Amazon DynamoDB Encryption Client
- enables you to protect your data in transit and at rest
- end to end protection for data from sources to destination
Some Notes on AWS Step Functions
- serverless orchestration service where we can combine lambda w other AWS services to build apps through visual workflows
Amazon States Language
- JSON based structured language to define state machine (a collection of states) that can do work (Task states), determine which states to transition to next (Choice states) etc
Types of states
- Pass state → pass input to output without performing work (do nothing)
- Task state → represents a single unit of work performed by state machine. Uses activity OR lambda function to perform work
- Choice state → adds conditional logic to state machine
- Wait State → makes state machine wait for some time
- Success state → stops execution successfully, useful w choice states
- Fail state → stops exec, mark as failure, useful w choice states
- Parellel Sate → add separate branches of execution
- Map State → run set of workflow steps for each item in dataset
Some Notes — Amazon Managed Streaming For Apache Kafka (MSK)
- fully managed service, enables us to build/run apps that use kafka to process streaming data.
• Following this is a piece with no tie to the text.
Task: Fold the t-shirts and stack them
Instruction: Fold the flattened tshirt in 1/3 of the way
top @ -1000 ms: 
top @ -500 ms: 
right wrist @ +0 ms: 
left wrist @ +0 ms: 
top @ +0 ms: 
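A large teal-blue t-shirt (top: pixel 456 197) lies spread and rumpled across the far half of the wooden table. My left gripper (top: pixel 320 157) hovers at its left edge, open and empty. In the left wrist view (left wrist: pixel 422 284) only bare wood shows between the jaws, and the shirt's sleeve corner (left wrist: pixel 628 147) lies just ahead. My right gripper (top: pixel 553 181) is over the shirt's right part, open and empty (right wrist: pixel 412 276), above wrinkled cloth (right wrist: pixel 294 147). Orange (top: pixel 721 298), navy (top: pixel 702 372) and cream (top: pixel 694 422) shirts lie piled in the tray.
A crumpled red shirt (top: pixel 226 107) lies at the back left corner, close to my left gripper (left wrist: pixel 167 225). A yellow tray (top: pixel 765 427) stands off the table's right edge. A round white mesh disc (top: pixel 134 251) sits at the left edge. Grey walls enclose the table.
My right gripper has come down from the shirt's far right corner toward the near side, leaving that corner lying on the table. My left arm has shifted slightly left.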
- provides control-plane operations eg. create/update/delete clusters
Some Terminology
- producers give data to kafka broker
- consumers consume data from kafka broker
- multiple brokers in case one broker goes down
- messages auto replicated from one broker to another in case one die
- zookeeper used to manage bunch of brokers
- have multiple zookeepers, each coordinating between different brokers
MSK Serverless
- possible to run Apache Kafka w/o needing to manage and scale cluster capacity — auto provisions and scale capacity for us
More Redshift Notes
- fully managed, petabyte-scale data warehouse service in cloud
- users can analyze data using standard SQL and existing BI tools
- Columnar storage → faster query performance and efficient storage
Node types → Dense compute VS Dense Storage
Updating Lambda functions easily
eg Python script to do stuff, but if Python script change, engineer needs to update multiple lambda functions → need less manual way to do this
- package custom Python script into Lambda layers.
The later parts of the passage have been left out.